↓↓↓

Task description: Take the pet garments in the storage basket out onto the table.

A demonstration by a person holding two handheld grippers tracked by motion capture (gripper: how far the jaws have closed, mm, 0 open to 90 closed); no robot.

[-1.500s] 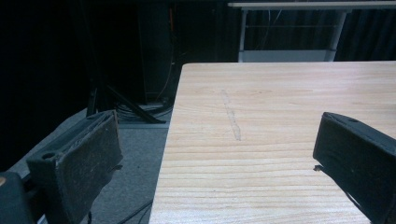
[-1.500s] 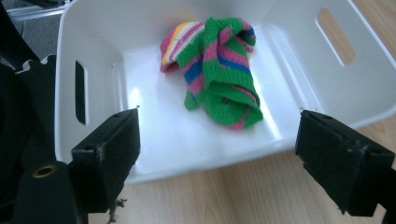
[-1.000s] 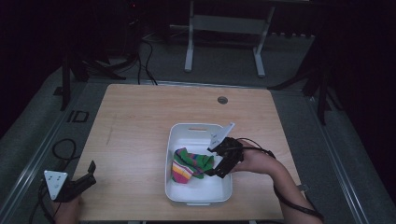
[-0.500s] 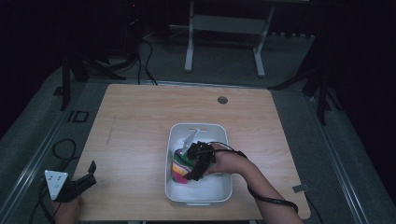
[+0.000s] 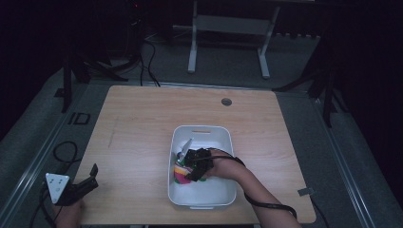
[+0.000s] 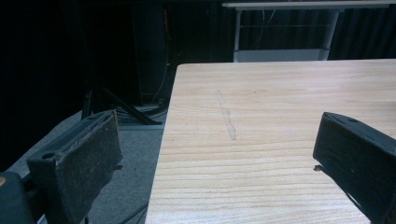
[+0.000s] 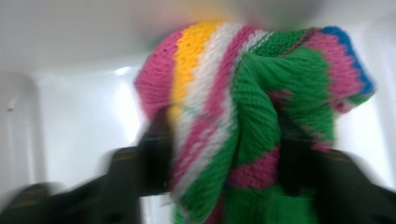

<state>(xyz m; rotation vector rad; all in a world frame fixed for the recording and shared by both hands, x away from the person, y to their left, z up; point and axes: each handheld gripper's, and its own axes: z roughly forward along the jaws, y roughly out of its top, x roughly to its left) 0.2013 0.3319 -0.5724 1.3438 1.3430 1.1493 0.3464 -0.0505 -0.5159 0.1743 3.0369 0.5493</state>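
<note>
This looks like a dim lab or recording studio, not a home. A bare wooden table (image 5: 142,128) with a cable grommet (image 5: 226,101) stands on grey carpet (image 5: 43,137), dark curtains all round. Beyond the table's far edge, well ahead of the left gripper (image 5: 83,183), stand a white metal frame (image 5: 228,28) and black tripod legs (image 5: 71,71), with loose cables (image 5: 152,52) trailing across the floor.

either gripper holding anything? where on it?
Right gripper has the striped knit cloth bunched between its jaws, mid-fold, inside the white bin. Left gripper open, empty.
</note>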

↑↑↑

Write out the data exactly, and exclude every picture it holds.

**Response to this task**
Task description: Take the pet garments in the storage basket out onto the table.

A demonstration by a person holding two handheld grippers tracked by motion capture (gripper: how far the jaws have closed, mm, 0 open to 90 closed); no robot.

[-1.500s] 
[-1.500s] 
[-1.000s] 
[-0.500s] 
[+0.000s] 
[+0.000s] 
[+0.000s] 

<state>(xyz m; rotation vector rad; all in a world frame fixed for the recording and shared by both hands, x away from the person, y to their left, z up; point and axes: each handheld gripper's, and its own axes: z roughly forward along the jaws, y roughly out of its top, x roughly to its left) 0.2013 0.3319 -0.5724 1.3438 1.3430 1.1493 0.3464 -0.0505 -0.5159 0.1743 3.0369 0.5493</state>
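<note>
This looks like a dim lab or recording studio, not a home. A bare wooden table (image 5: 142,128) with a cable grommet (image 5: 226,101) stands on grey carpet (image 5: 43,137), dark curtains all round. Beyond the table's far edge, well ahead of the left gripper (image 5: 83,183), stand a white metal frame (image 5: 228,28) and black tripod legs (image 5: 71,71), with loose cables (image 5: 152,52) trailing across the floor.

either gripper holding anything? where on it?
Right gripper has the striped knit cloth bunched between its jaws, mid-fold, inside the white bin. Left gripper open, empty.
</note>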

No more output will be given.